→ **Task item**
With pictures left out, output exactly the lines of the listing below from the line that has "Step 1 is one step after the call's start" to the line that has "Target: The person", both lines kept.

→ **Exercise input**
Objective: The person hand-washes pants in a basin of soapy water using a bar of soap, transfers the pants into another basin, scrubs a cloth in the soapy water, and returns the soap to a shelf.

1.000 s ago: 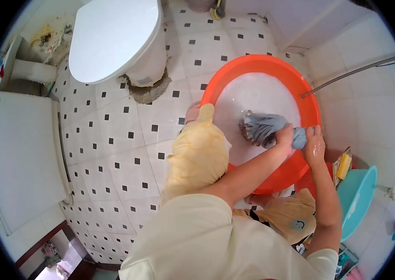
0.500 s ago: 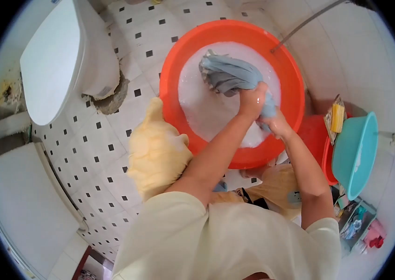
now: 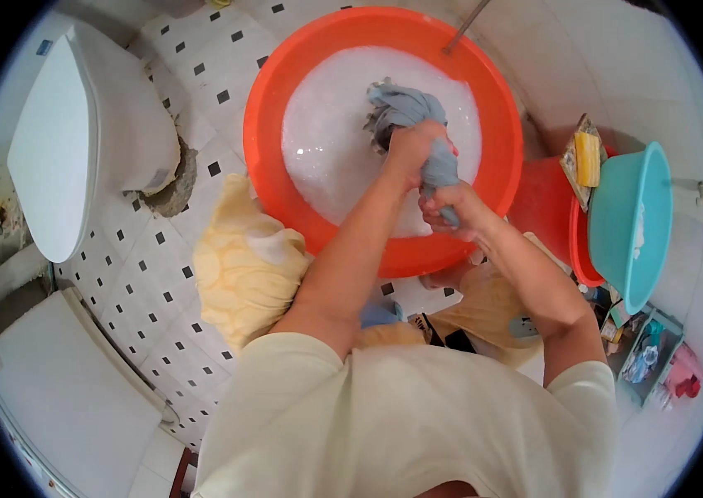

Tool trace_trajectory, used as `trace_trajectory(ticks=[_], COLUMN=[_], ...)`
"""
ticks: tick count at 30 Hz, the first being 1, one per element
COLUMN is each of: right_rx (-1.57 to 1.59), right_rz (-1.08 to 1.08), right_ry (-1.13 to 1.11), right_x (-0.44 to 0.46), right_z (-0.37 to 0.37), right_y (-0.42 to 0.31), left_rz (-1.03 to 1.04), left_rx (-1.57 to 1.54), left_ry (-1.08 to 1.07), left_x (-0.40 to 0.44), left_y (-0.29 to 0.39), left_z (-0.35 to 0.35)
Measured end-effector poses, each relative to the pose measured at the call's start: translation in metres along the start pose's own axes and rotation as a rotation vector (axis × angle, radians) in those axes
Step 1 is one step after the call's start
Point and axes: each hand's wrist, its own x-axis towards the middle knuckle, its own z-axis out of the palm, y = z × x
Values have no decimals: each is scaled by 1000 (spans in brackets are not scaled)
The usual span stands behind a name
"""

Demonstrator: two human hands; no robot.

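A wet grey-blue garment (image 3: 439, 170), twisted into a rope along its near part, hangs over the large orange basin (image 3: 273, 191). My left hand (image 3: 418, 151) is wrapped around its middle, just below the bunched far end. Closer to me, my right hand (image 3: 459, 209) grips the near end, with a bit of cloth poking out below the fingers. White sudsy water (image 3: 331, 141) fills the basin beneath. What sort of garment it is, I cannot tell.
To the left stand a white toilet (image 3: 57, 149) and a broken floor patch (image 3: 170, 192). On the right, a teal basin (image 3: 629, 224) leans by a red bucket (image 3: 546, 203), with a yellow soap bar (image 3: 586, 159) on top. A grey crate (image 3: 649, 353) holds small items.
The garment's near part is more tightly twisted, and its bunched end has drawn in toward my hands. My left hand has turned over the cloth. The whole view has shifted slightly.
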Motion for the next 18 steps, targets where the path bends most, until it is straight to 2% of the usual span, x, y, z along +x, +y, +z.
trace_trajectory(ticks=[2,4,7,10,13,16,17,18], right_rx=[-17,212,252,53,447,690,658,619], right_rz=[-76,-83,-324,-701,-716,-709,-698,-683], right_ry=[16,-12,90,270,108,-48,-76,-103], right_x=[-5,-29,-20,-4,24,26,16,8], right_z=[6,17,28,62,46,50,51,53], right_y=[3,-10,-5,-5,-1,-15,-26,-38], left_rz=[-40,-108,-71,-287,-544,-463,-516,-509], left_rx=[-85,-221,-449,-840,-1204,-1098,-1050,-842], left_ry=[-67,-193,-343,-561,-727,-650,-671,-589], left_x=[-1,-2,-27,-50,-77,-104,-112,-120], left_y=[1,4,2,0,-7,-4,-4,-1], left_z=[2,3,22,35,39,36,31,28])
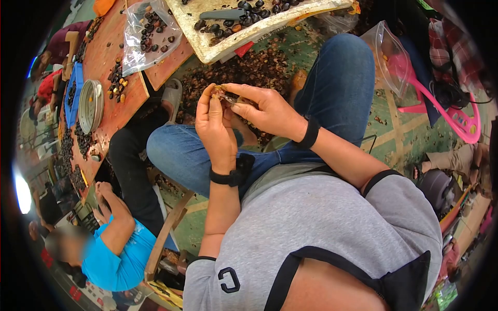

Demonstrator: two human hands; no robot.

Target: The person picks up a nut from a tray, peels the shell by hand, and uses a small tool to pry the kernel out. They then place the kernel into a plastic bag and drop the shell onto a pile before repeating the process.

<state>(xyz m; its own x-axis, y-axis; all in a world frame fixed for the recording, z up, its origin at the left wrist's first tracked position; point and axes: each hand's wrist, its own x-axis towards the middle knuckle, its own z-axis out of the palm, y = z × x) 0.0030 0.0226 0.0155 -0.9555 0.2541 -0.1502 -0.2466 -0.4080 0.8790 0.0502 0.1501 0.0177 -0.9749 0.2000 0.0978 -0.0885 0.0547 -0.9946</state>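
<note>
The small brown piece [221, 95] sits right of the counter [106, 65], nearer us than the foam tray [280, 26], between our left hand [216, 124] and right hand [268, 110]; the fingers of both grasp it. We do best keeping the left steady, the right light.

Apparent shared workshop. Indications: wooden worktable [125, 110], 10 o'clock; shell-like debris [265, 65] on floor [412, 145], 12 o'clock; seated co-worker [118, 254], 8 o'clock.
</note>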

→ **Answer for this exercise**
Step 1 is one step after the call's start
Point and axes: each hand's wrist, its own x-axis towards the middle knuckle, its own z-axis out of the palm, y = z × x
Values have no decimals: each is scaled by 1000 (spans in brackets are not scaled)
The usual span stands behind a name
"""

Demonstrator: two human hands; no robot.

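A wet grey-blue garment (image 3: 439, 170), twisted into a rope along its near part, hangs over the large orange basin (image 3: 273, 191). My left hand (image 3: 418, 151) is wrapped around its middle, just below the bunched far end. Closer to me, my right hand (image 3: 459, 209) grips the near end, with a bit of cloth poking out below the fingers. White sudsy water (image 3: 331, 141) fills the basin beneath. What sort of garment it is, I cannot tell.
To the left stand a white toilet (image 3: 57, 149) and a broken floor patch (image 3: 170, 192). On the right, a teal basin (image 3: 629, 224) leans by a red bucket (image 3: 546, 203), with a yellow soap bar (image 3: 586, 159) on top. A grey crate (image 3: 649, 353) holds small items.
The garment's near part is more tightly twisted, and its bunched end has drawn in toward my hands. My left hand has turned over the cloth. The whole view has shifted slightly.
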Motion for the next 18 steps, targets where the path bends most, until it is straight to 2% of the usual span, x, y, z along +x, +y, +z.
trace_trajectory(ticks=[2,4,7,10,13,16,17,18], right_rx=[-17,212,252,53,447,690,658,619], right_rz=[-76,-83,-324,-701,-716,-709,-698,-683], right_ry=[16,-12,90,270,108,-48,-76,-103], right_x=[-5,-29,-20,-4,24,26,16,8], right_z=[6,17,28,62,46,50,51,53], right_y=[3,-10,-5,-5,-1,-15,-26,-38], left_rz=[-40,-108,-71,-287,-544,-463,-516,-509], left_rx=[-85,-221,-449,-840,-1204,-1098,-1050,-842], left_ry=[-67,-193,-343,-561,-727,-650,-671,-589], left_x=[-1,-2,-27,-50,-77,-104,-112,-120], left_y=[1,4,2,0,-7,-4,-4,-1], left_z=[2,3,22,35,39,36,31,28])

Demonstrator: two human hands; no robot.

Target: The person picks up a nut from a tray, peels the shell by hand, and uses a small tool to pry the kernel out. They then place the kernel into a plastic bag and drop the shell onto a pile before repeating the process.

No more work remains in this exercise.